🚦 Machine Coding: Distributed Rate Limiter

📝 Overview

A Distributed Rate Limiter controls the rate of traffic allowed into a service from a user or client. In a cluster environment, this limit must be enforced across multiple server nodes using a centralized, high-performance store to prevent individual nodes from being overwhelmed by a distributed surge.

Why This Challenge?

Shared State Synchronization: Mastery of synchronizing counters across a cluster using Redis or Atomic Shared Memory.
Race Condition Prevention: Evaluates your use of atomic operations (INCR/GET) or Lua scripts to ensure consistency.
Algorithm Implementation: Deep dive into high-performance traffic control (Token Bucket vs. Sliding Window).

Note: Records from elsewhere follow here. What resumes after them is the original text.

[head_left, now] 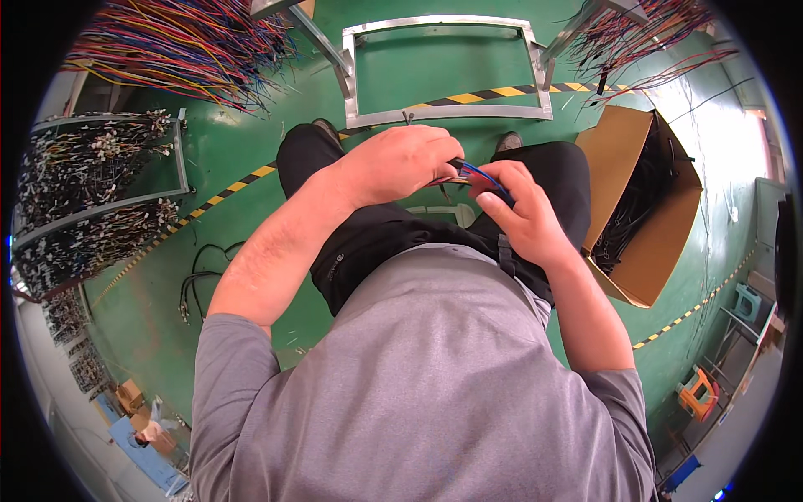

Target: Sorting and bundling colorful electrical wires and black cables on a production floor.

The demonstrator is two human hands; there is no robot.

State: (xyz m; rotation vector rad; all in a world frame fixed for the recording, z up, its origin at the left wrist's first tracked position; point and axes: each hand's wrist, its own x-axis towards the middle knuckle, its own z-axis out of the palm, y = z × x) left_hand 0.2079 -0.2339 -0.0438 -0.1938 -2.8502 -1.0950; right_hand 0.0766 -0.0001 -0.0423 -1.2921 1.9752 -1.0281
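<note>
Over my lap, my left hand [406, 163] is closed in a fist around a thin bundle of wires. A blue wire [478, 172] and a darker one come out on its right side, past a short black piece that looks like sleeving [456, 162]. A dark tip also sticks up above the left knuckles. My right hand [529, 213] has thumb and fingers curled round the other end of the bundle, where a dark part shows between them. Reddish wire shows under the left fingers. How the wires run inside either hand is hidden.
A metal frame [447, 115] stands ahead of my feet. Masses of coloured wires [188, 50] hang at upper left and upper right. At right is an open cardboard box [665, 251] holding black cables [640, 197]. Racks of wire harnesses [100, 159] stand left; a black cable [194, 280] lies on the floor.
</note>
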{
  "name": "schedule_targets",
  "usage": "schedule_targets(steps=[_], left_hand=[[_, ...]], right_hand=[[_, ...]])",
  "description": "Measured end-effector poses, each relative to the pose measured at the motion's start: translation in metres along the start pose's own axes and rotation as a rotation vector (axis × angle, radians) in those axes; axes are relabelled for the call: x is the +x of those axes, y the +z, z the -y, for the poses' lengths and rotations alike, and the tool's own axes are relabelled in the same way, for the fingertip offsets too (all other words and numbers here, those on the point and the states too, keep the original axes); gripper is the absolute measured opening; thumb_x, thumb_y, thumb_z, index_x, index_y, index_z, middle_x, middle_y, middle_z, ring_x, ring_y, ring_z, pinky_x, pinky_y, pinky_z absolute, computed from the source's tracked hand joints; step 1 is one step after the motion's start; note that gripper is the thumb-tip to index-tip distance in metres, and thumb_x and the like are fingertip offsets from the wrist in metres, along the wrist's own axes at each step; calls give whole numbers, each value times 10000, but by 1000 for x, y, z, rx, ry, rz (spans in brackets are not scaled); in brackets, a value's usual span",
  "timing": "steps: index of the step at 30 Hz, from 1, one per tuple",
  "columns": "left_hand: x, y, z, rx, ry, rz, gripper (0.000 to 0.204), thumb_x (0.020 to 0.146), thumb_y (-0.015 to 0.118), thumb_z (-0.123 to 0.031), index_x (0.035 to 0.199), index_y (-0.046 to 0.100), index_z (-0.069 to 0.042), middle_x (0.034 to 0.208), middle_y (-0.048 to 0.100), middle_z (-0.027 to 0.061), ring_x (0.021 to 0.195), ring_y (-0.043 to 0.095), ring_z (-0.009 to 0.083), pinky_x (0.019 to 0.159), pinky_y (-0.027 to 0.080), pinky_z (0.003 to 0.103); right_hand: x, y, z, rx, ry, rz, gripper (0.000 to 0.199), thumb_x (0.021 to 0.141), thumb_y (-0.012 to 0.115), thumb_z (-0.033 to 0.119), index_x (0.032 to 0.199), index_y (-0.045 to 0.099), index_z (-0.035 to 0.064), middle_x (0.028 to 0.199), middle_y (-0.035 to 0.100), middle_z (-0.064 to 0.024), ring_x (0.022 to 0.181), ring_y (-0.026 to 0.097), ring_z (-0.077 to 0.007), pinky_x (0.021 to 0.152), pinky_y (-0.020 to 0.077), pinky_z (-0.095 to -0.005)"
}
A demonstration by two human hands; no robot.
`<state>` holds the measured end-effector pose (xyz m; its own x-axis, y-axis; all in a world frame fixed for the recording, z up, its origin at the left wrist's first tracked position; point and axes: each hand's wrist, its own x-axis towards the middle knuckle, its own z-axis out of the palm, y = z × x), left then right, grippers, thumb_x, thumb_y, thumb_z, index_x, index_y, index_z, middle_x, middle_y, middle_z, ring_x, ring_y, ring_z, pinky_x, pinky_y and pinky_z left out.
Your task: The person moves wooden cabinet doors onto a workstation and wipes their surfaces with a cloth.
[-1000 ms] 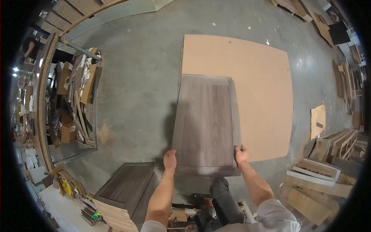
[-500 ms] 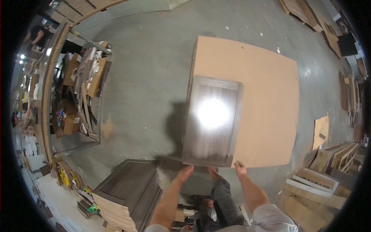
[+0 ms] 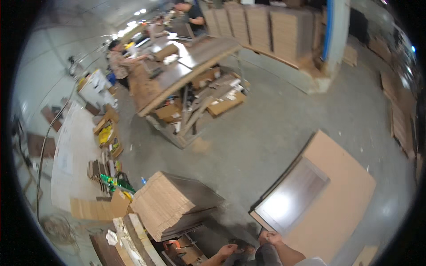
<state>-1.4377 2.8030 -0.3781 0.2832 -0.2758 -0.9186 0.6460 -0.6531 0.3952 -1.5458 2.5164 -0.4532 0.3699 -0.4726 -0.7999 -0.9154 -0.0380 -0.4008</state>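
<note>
A dark grey-brown cabinet door (image 3: 290, 190) with a raised frame lies flat on a large tan board (image 3: 341, 186), near its left edge. My right hand (image 3: 271, 238) is beside the near end of the door, its fingers blurred and partly bent. My left hand (image 3: 229, 251) is off the board, over the gap beside the stack, with nothing visible in it and its fingers loosely apart. Left of the board rises a stack of similar dark cabinet doors (image 3: 191, 186), their pale edges facing left.
A workbench (image 3: 177, 66) with people around it stands at the far left, scrap wood and cardboard (image 3: 226, 99) beneath. Pallet-like stacks of panels (image 3: 290, 35) stand at the back beside a pillar (image 3: 337, 44). Boxes and green bottles (image 3: 116, 182) lie at left.
The view has swung left, so the board now appears lower right and the bench shows. My left hand has moved away from the door toward the stack. The door still lies on the board.
</note>
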Motion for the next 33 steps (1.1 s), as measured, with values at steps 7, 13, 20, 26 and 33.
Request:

🏭 The Scenario & Requirements

😡 The Problem (The Villain)

"The Noisy Neighbor." A single user scripts a malicious tool that sends 10,000 requests per second. Local (in-memory) rate limiting fails because you have 10 server nodes. Each node only sees 1,000 requests and allows them through, but the downstream database only handles 2,000 total and crashes, taking down the entire system for everyone else.

🦸 The System (The Hero)

"The Centralized Arbiter." A high-speed, thread-safe traffic controller that maintains a global "Ticket Counter" in a central store. Before any node processes a request, it must "Check-and-Increment" a shared key. If the user has exhausted their global quota, the request is rejected immediately at the edge.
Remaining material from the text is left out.